Even though this question was asked back in May, it's still worth noting that GCD has now provided I/O primitives with the release of 10.7 (OS X Lion). See the man pages for dispatch_read and dispatch_io_create for examples on how to do efficient I/O with the new APIs. They are smart enough to properly schedule I/O against a single disk (or multiple disks) with knowledge of how much concurrency is, or is not, possible in the actual I/O requests.
I have 3 threads (in addition to the main thread). The threads read, process, and write. They each do this to a number of buffers, which are cycled through and reused. The reason it's set up this way is so the program can continue to do the other tasks while one of them is running. So, for example, while the program is writing to disk, it can simultaneously be reading more data.
The problem is I need to synchronize all this so the processing thread doesn't try to process buffers that haven't been filled with new data.
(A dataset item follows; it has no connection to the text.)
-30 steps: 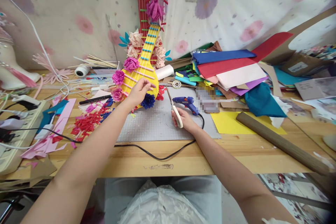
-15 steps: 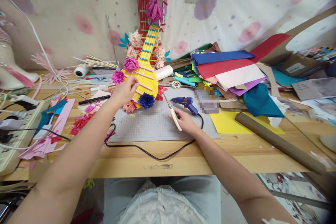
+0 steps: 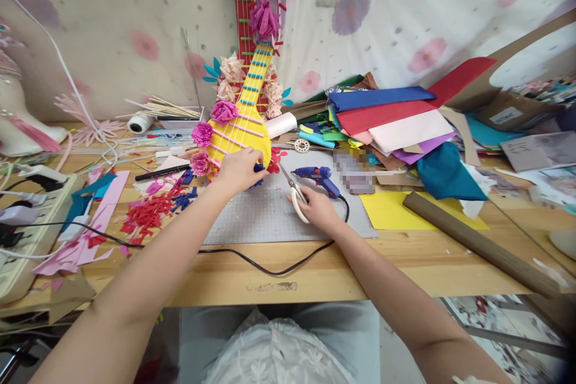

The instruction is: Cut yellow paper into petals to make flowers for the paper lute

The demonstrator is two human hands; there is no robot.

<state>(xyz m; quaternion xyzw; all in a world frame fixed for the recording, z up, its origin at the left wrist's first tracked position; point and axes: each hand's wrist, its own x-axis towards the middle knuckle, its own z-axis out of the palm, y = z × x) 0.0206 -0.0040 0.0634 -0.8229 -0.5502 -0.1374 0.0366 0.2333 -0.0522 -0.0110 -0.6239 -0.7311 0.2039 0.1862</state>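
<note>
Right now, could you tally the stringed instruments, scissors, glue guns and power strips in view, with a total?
Stringed instruments: 2 (yellow instrument, red instrument)
Scissors: 1 pair
Glue gun: 1
Power strip: 1
Total: 5

Both arms are bare and come in from the lower corners, slanting forward and inward. The left arm [image 3: 148,270] reaches farther and is nearly straight, its wrist [image 3: 220,187] almost in line with the forearm. The left hand [image 3: 240,169] has its back turned up, knuckles bent and fingertips angled down toward the thumb; how firmly they close cannot be told. The right arm [image 3: 387,282] slants leftward, and the right hand [image 3: 316,209] sits nearer the body, fingers curled in a grip. The hands are apart.
</note>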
Otherwise, there is a chance that the processing step could process leftover data in one of the buffers.
The read thread reads data into a buffer, then marks the buffer as "new data" in an array. So, it works like this:
//set up in main thread
NSConditionLock *readlock = [[NSConditionLock alloc] initWithCondition:0];
//set up lock in thread
[readlock lockWhenCondition:buffer_new[current_buf]];
//copy data to buffer
memcpy(buffer[current_buf],source_data,data_length);
//mark buffer as new (this is reset to 0 once the data is processed)
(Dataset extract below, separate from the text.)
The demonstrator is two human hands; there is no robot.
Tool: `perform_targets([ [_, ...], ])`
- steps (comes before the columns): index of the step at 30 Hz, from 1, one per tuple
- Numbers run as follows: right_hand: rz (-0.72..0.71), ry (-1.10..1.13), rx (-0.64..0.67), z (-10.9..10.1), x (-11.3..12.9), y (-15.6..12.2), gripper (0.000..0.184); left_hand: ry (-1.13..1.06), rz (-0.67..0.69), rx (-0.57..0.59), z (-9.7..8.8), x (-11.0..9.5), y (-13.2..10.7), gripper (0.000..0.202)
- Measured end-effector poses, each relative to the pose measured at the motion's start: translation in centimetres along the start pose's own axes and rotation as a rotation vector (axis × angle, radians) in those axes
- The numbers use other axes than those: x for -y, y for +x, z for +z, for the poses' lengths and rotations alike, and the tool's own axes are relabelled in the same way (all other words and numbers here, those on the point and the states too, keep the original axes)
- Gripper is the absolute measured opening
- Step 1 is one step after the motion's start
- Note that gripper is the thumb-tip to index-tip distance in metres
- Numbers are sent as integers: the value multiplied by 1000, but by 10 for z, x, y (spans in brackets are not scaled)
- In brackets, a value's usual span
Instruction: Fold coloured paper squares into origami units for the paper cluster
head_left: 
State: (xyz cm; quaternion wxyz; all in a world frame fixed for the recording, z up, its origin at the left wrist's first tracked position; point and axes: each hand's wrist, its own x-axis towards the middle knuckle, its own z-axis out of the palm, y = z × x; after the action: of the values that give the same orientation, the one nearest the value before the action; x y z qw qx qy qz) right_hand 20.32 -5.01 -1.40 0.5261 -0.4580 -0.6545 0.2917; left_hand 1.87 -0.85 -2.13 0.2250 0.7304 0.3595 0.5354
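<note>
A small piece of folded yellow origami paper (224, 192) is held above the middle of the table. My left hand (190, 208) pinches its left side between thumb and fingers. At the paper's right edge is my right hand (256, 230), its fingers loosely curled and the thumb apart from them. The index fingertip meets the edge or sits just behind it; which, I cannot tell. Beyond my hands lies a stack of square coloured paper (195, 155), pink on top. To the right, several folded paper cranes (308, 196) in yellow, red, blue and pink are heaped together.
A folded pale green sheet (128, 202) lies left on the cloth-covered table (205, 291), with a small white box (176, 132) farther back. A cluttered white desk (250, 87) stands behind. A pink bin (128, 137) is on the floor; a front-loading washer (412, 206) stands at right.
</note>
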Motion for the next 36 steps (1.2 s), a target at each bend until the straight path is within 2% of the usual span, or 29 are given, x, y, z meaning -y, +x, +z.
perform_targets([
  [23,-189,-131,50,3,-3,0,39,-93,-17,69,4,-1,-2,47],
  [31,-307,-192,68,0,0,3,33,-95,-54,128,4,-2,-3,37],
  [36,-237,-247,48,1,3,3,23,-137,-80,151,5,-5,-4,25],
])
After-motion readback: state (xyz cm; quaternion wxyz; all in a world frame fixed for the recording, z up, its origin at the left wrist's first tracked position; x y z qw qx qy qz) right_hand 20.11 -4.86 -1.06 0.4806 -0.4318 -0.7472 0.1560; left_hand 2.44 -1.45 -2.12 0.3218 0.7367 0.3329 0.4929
buffer_new[current_buf] = 1;
//unlock
[readlock unlockWithCondition:0];
I use buffer_new[current_buf] as a condition variable to NSConditionLock. If the buffer isn't marked as new, then the thread in question will lock, waiting for the previous thread to write new data. That part seems to work okay.
The main problem is I need to sync this in both directions. If the read thread happens to take too long for some reason and the processing thread has already finished with processing all the buffers, the processing thread needs to wait and vice-versa.
I'm not sure NSConditionLock is the appropriate way to do this.
I'd turn this on its head. As you say, threading is hard and multi-way synchronization of threads is even harder. Queue based concurrency is often much more natural.
Define three queues; a read queue, a write queue and a processing queue. Then employ a rule stating that no buffer shall be enqueued in more than one queue at a time.
That is, a buffer may be enqueued onto the read queue and, once done reading, enqueued into the processing queue, and once done processing, enqueued into the write queue.
You could use a stack of buffers if you want but, typically, the cost of allocation is pretty cheap compared to the cost of processing and, thus, enqueue-for-read could also do the allocation while dequeue-once-written could do the free.
This would be pretty straightforward to code with GCD. Note that if you really want parallelism, your various queues would really just be throttles, using semaphores -- potentially shared -- to enqueue the work to the global concurrent queues.
Note also that this design has a distinct advantage over what you are currently using in that it uses no locks. The only locks are hidden below the GCD APIs as a part of queue management, but that is effectively invisible to your code.
Have you seen then Apple Concurrency Programming Guide ?
It recommends several preferable methods for moving away from a Threads and Locks concurrency model. Using Operation Queues for example can not only reduce and simplify your code, speed up your development and give you better performance.
Sometimes you need to use threads, and you already have the correct idea. You will need to keep adding locks, and with each it will get exponentially more complicated until you can't understand your own code. Then you can start adding locks at random places. Then you're screwed.
Read the concurrency guide, then follow bbum's advice.